Korban, NL, bukan hanya kehilangan harga diri di hadapan publik, tetapi juga bisa kehilangan kepercayaan terhadap hukum dan keadilan sosial. Dan itu jauh lebih menyakitkan daripada rambut yang dipotong.
Tindakan GL mencerminkan hilangnya empati, lunturnya tanggung jawab sosial, dan rapuhnya kesadaran moral. Alih-alih menjadi teladan, ia menjadi simbol dari bagaimana kekuasaan bisa disalahgunakan oleh mereka yang mestinya hadir membawa kedamaian.
Bhayangkari sejatinya bukan simbol kekuasaan, tetapi simbol kelembutan yang menjaga keseimbangan citra Polri di mata masyarakat. Ketika ada anggotanya bertindak kasar dan merendahkan orang lain, maka itu adalah pengkhianatan terhadap nilai-nilai dasar Bhayangkari sendiri.
Namun di balik peristiwa ini, masih ada harapan.
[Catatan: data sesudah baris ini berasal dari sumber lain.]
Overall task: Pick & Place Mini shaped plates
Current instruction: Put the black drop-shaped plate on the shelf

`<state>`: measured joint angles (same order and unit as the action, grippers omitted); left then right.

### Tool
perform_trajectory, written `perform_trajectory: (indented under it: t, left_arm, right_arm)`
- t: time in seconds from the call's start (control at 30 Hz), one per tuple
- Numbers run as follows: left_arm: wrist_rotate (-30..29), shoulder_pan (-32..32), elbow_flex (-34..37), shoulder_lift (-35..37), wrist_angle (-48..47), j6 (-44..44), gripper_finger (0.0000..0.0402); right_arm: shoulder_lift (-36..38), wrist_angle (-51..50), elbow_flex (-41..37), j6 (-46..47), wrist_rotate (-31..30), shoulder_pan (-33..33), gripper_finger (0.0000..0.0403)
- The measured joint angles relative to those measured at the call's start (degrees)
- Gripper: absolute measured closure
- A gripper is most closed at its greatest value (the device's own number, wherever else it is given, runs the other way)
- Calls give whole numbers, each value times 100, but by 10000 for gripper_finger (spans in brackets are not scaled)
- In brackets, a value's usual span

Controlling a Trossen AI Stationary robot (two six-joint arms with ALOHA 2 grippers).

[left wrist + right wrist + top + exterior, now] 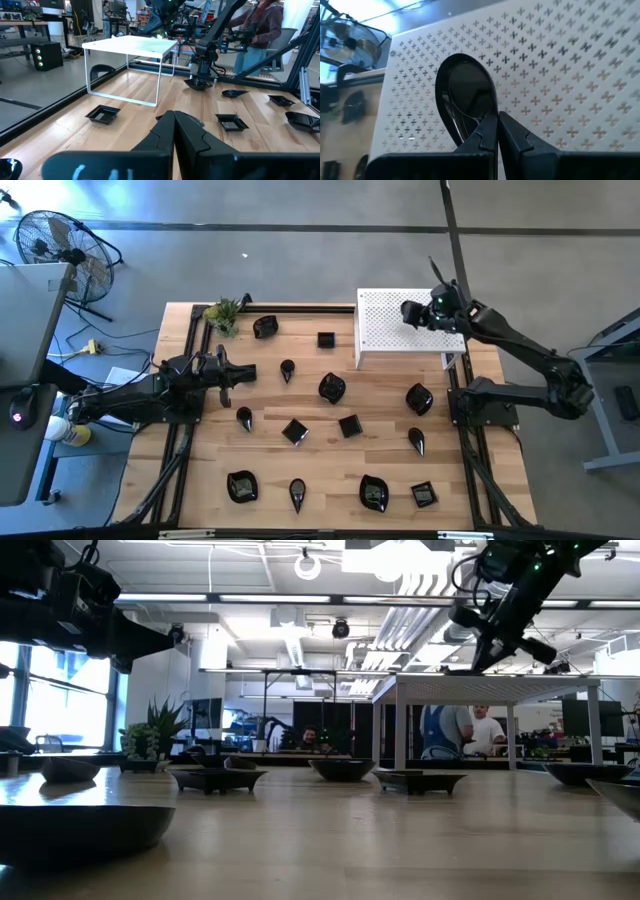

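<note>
Several glossy black mini plates [332, 388] lie scattered flat on the wooden table, square, teardrop and wavy-edged. My right gripper [408, 312] hovers over the white perforated platform [385, 340] at the table's far right, shut on one rounded teardrop plate [465, 90]. My left gripper [250, 372] is shut and holds nothing. It hangs above the table's left side, pointing right, between a teardrop plate [287, 369] and the left edge. In the left wrist view its fingers [174, 120] are closed together. My right gripper pinches the teardrop plate by its narrow end [479, 116] between the two fingers [512, 135]. The fingers slant down from above and lie along the plate's length. The plate is lifted clear above the platform top [560, 75], its wide end pointing away from the fingers.
A small green plant [224, 313] stands at the table's far left corner. The platform stands on thin legs [159, 75], with a plate [102, 70] beneath it. A fan and a desk are beyond the left edge. People [485, 730] are in the room behind.
</note>
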<state>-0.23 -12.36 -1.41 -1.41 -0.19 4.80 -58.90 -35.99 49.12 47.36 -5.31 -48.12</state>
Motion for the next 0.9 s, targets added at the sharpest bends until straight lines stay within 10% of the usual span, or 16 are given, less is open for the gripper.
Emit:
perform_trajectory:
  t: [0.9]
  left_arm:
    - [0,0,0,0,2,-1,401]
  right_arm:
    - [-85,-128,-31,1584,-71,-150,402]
Semoga kejadian ini menjadi alarm peringatan, tidak hanya bagi Bhayangkari, tetapi juga bagi seluruh elemen yang bersentuhan dengan kekuasaan: bahwa kekuatan sejati bukan untuk menekan, tapi untuk melindungi; bahwa martabat bukan terletak pada jabatan, tetapi pada perilaku.
Dan pada akhirnya, kita harus mengingat: rambut bisa tumbuh kembali, tapi harga diri yang dilukai di depan publik membutuhkan waktu yang lama untuk sembuh.
Institusi boleh besar, tetapi ia hanya sekuat moralitas orang-orang yang mengemban simbolnya.